OPERATIONAL FLOW ORDER – REPORT
On February 10, 2021, due to sustained colder weather, market demand, and system operating conditions, Horizon issued an Operational Flow Order (“OFO”) effective for Friday, February 12, 2021 at 9:00 a.m. Central Clock Time. This action was taken in accordance with Section 34.6 of the General Terms and Conditions of Horizon's FERC Gas Tariff (“GT&C”).
The OFO was issued to maintain and preserve the operational integrity of Horizon's system and was in response to the following operational factors: (1) maintain pressures for firm transportation deliveries; and (2) maintain operations to provide efficient and reliable firm service.

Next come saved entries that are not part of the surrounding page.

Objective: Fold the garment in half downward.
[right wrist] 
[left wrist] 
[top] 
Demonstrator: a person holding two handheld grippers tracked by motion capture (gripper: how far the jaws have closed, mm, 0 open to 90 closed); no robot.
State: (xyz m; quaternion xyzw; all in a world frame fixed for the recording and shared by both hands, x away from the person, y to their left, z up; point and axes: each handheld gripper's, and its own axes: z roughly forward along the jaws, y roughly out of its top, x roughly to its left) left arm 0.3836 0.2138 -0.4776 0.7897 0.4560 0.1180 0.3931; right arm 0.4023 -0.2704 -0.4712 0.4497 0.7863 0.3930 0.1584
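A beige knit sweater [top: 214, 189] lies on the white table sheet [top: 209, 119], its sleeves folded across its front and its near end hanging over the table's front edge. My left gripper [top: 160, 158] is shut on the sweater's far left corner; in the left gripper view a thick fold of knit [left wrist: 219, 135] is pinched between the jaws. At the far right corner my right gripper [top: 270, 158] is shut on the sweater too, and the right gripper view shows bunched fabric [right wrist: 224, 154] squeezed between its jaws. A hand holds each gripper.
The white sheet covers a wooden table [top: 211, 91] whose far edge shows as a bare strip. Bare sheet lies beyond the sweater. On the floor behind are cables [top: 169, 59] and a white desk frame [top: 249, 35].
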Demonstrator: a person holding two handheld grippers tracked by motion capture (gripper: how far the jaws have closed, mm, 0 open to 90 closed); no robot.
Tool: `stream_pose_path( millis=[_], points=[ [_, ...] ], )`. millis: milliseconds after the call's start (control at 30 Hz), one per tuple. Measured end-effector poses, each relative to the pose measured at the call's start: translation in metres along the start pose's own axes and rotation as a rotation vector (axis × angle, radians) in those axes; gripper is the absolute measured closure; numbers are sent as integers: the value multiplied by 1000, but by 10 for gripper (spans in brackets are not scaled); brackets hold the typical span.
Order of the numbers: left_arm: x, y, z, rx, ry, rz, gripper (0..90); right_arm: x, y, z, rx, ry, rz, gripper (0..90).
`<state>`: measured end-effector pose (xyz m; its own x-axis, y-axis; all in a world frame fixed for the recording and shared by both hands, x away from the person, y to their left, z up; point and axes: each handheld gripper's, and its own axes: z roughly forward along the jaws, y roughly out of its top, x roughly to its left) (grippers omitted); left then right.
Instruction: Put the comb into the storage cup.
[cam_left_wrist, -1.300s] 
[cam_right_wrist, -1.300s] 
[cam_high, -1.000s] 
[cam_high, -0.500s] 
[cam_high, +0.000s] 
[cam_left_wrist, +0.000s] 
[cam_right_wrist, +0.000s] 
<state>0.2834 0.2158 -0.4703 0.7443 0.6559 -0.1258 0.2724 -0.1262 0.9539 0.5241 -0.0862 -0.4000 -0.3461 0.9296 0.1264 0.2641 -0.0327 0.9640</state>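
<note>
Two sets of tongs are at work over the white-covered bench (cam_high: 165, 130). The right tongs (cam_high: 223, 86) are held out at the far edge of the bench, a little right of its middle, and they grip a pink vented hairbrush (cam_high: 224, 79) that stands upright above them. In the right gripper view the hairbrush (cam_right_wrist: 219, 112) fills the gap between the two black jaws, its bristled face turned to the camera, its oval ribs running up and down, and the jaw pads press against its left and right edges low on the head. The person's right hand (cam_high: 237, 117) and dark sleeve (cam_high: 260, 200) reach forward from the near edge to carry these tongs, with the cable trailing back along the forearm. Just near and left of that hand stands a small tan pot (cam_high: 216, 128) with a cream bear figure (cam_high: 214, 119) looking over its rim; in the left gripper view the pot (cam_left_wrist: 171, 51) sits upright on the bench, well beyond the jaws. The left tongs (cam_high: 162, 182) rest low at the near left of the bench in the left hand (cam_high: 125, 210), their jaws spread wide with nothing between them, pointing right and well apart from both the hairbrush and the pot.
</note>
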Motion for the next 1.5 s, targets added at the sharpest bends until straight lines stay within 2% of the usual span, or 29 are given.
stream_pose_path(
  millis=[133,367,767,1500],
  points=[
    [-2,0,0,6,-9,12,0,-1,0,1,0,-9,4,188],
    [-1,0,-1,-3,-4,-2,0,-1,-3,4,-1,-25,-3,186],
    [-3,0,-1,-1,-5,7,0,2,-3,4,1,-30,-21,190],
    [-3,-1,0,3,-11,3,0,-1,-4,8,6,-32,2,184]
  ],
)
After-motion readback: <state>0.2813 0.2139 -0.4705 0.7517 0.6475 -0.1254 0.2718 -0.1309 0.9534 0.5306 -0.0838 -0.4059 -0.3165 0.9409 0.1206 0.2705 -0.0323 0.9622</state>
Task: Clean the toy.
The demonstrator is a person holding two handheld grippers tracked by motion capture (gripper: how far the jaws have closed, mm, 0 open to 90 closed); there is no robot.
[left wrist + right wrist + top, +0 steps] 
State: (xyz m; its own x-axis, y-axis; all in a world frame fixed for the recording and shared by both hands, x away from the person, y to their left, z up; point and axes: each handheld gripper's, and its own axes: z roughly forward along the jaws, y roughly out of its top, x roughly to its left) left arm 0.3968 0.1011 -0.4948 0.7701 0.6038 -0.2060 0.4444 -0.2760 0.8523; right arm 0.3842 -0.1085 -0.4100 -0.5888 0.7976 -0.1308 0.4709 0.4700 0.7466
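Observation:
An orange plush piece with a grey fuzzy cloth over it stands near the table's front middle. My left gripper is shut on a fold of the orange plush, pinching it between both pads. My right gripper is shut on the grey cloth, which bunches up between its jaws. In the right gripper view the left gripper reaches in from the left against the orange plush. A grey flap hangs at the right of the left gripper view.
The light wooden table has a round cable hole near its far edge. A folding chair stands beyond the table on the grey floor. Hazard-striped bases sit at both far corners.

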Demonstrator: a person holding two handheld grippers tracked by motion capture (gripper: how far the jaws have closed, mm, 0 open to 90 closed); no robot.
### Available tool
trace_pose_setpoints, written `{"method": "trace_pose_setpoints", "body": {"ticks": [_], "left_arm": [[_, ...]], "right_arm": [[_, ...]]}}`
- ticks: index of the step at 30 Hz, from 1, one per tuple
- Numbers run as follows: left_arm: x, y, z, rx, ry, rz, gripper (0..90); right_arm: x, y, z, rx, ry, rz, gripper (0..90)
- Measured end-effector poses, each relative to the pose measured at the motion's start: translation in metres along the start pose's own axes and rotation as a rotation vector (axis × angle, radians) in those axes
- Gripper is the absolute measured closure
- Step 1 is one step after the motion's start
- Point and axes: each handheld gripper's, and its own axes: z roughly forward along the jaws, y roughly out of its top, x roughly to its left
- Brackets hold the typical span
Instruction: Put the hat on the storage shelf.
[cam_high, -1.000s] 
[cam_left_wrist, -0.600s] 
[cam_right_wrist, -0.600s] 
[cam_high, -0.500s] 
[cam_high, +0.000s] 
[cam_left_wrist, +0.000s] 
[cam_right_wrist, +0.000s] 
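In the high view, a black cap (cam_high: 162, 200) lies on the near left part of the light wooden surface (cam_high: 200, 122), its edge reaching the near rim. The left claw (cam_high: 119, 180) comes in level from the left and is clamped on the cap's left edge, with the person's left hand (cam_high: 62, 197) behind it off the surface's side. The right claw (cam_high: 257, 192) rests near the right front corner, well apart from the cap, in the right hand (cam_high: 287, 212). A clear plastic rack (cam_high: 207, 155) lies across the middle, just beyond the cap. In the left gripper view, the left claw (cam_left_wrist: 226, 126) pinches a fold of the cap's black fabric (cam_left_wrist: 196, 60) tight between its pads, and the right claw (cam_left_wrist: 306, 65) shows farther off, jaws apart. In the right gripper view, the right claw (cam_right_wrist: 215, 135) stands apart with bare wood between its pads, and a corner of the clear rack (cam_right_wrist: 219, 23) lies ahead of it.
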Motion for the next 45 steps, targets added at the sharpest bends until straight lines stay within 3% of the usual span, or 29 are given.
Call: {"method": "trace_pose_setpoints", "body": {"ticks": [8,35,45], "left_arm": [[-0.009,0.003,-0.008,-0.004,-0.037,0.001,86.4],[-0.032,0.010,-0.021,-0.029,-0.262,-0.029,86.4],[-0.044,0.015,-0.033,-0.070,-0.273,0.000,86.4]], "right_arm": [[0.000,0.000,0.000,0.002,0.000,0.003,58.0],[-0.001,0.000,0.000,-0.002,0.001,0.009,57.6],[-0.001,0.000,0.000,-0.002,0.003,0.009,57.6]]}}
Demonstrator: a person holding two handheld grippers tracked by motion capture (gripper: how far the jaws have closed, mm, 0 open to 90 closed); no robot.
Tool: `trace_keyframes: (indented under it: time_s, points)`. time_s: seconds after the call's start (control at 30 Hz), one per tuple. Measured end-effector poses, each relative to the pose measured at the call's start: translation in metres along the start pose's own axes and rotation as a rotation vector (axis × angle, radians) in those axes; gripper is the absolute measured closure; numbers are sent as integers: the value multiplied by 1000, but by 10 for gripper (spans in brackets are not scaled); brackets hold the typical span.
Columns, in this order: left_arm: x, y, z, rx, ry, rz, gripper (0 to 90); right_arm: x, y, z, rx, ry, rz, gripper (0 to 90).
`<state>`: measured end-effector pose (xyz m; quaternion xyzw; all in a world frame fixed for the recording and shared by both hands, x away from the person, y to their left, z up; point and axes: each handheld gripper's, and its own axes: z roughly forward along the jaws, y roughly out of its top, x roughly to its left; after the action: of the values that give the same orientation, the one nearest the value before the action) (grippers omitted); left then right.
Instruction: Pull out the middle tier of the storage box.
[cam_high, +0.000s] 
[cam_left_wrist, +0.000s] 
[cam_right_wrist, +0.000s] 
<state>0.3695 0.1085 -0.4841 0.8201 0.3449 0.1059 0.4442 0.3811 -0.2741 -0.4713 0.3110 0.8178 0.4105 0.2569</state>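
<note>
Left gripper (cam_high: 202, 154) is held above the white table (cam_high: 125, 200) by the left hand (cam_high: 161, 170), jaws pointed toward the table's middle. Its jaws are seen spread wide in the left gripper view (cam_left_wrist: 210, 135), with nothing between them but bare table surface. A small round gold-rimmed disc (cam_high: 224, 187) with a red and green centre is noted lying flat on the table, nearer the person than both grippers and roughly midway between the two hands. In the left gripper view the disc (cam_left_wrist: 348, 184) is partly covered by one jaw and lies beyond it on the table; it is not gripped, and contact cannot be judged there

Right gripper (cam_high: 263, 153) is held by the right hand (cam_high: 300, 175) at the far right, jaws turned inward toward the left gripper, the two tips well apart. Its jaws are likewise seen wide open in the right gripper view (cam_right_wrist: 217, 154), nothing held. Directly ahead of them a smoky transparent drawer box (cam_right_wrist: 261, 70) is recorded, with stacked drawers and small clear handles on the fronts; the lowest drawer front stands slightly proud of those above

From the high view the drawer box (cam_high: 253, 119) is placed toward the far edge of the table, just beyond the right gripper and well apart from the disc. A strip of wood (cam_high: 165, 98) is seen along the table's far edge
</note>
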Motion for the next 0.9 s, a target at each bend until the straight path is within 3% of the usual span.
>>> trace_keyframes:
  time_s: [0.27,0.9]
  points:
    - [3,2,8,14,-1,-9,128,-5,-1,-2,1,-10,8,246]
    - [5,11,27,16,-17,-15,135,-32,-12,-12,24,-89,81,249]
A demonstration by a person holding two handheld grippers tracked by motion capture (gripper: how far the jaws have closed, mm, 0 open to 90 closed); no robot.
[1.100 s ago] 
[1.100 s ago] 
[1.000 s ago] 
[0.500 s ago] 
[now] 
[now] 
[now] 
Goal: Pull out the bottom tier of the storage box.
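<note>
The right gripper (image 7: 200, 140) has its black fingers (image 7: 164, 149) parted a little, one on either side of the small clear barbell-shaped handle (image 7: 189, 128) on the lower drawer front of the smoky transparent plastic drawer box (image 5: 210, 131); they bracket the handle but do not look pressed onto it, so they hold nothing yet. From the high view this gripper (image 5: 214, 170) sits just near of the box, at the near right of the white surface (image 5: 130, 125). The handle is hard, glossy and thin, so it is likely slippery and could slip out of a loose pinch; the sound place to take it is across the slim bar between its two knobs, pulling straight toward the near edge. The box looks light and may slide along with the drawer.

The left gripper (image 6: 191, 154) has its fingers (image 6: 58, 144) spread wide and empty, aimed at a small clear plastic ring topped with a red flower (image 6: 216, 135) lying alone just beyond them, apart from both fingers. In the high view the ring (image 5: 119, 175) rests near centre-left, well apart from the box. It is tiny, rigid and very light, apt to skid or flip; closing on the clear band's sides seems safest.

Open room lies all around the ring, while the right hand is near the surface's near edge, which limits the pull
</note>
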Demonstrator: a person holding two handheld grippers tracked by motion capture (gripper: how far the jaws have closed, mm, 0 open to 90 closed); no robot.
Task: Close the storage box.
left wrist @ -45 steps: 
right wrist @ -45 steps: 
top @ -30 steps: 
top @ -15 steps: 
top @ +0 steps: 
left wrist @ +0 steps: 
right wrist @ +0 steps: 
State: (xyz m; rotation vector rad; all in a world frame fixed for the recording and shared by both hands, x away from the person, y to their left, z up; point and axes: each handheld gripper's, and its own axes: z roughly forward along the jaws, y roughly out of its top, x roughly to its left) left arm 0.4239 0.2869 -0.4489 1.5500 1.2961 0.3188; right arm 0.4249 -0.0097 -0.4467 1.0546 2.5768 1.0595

The OFO did not result in any curtailment of primary firm service. During the OFO, Horizon implemented daily and hourly take limitations for firm and interruptible Shippers (including Point Operators) at all delivery points on Horizon. The OFO limited Shippers and Point Operators, on a daily basis, from taking volumes in excess of confirmed transportation nominations, plus no-notice rights pursuant to third party balancing agreements at such delivery points and on an hourly basis to 120% of their firm service rights. (On February 11, 2021, the hourly firm service percentage was reduced from 130% to 120% before the OFO went into effect due to changed system conditions). Hourly rights for interruptible nominations were limited to 105% of the Shipper's interruptible nominations. Additionally, Shippers and Point Operators were required to flow more ratably during the gas day at all delivery points based on service priority and nomination cycles. The firm service percentage was reduced to 110% on Thursday, February 17, 2021 at 9:00 a.m. Central Clock Time.
These measures were taken consistent with Horizon's Tariff due to sustained colder weather and market demand. As the weather conditions moderated and the associated high gas demand declined, Horizon removed the OFO, effective at 9:00 a.m. on gas day Monday, February 22, 2021.